The culminating experiences of the Senior Project are as varied as the disciplines that produce them, from recitals, performances, and exhibits to written and oral presentations on laboratory research. Many departments provide open forums for seniors to present their projects, allowing students to refine their skills in presenting discipline-specific information to a broad audience and providing a model for the communication skills required of informed professionals in a global society.
All Allegheny students must take at least two courses (eight semester credit hours) in the division least represented in the major and minor. AP courses may not be used to satisfy distribution. It is recommended that this requirement be completed by the end of the second year.
For students who do not major or minor in the natural sciences the distribution credits must include at least one laboratory course in Biology, Chemistry, Computer Science, Environmental Science, Geology, or Physics.
Students should be aware that Math 159 (Precalculus) does not count toward the Distribution requirement.
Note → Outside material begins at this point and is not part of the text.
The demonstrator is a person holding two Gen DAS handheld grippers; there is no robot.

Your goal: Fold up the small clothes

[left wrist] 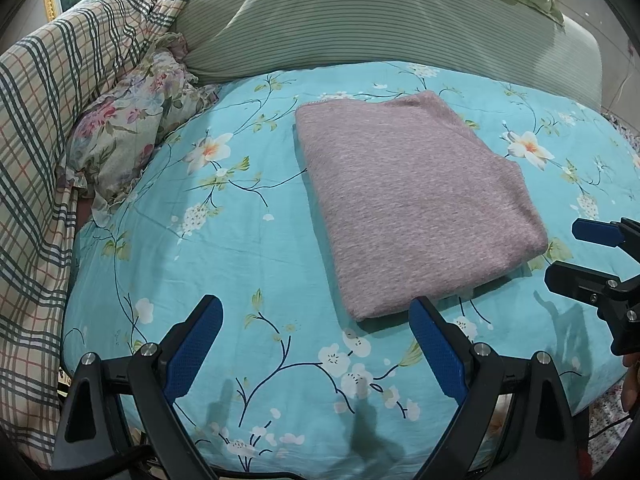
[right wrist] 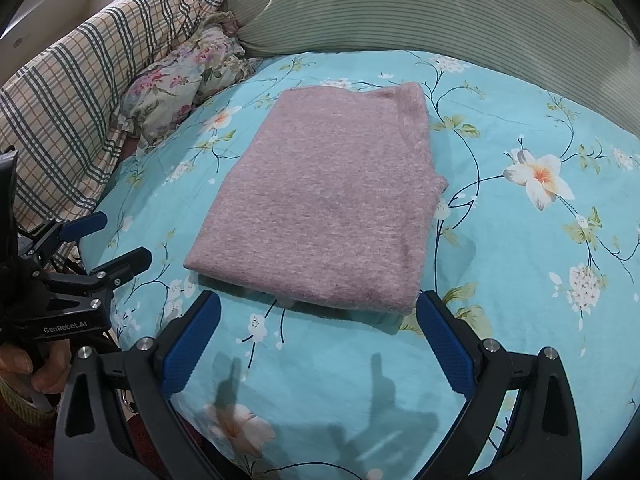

In addition, some courses in the Environmental Science Department count for distribution in the Social Science division and not the Natural Science division – see the “Environmental Science” section of the Catalogue for information on specific courses.
Every student who matriculated in or after August 2009, must complete 128 semester credit hours. Students who matriculated before that date have higher credit requirements. Please consult your Degree Audit in WebAdvisor to find the minimum number of credits you need to graduate. These shall include courses taken to meet the first-year/sophomore requirement, the major requirement, the minor requirement, the distribution requirement, and the Senior Project requirement, as well as elective courses.
Students may take an unlimited number of credits in all depart- ments, but no more than 64 credits from any one department will be counted toward satisfying the 128-credit graduation requirement.
A cumulative grade point average of at least 2.0 is required for graduation from the College. Descriptions of the grading system and the academic standing requirements are found in the sections “Academic Regulations and Policies” and “Academic Standing” in the College Catalogue.
The residency requirement is satisfied upon completion of 64 semester credit hours “in residence.” Of these, a student’s final 16 semester credit hours before graduation must be taken in residence. Work in residence is undertaken through registration at Allegheny and supervision of Allegheny faculty, who evaluate the student’s performance. Students are not required to live on campus or in Meadville to satisfy the residency requirement.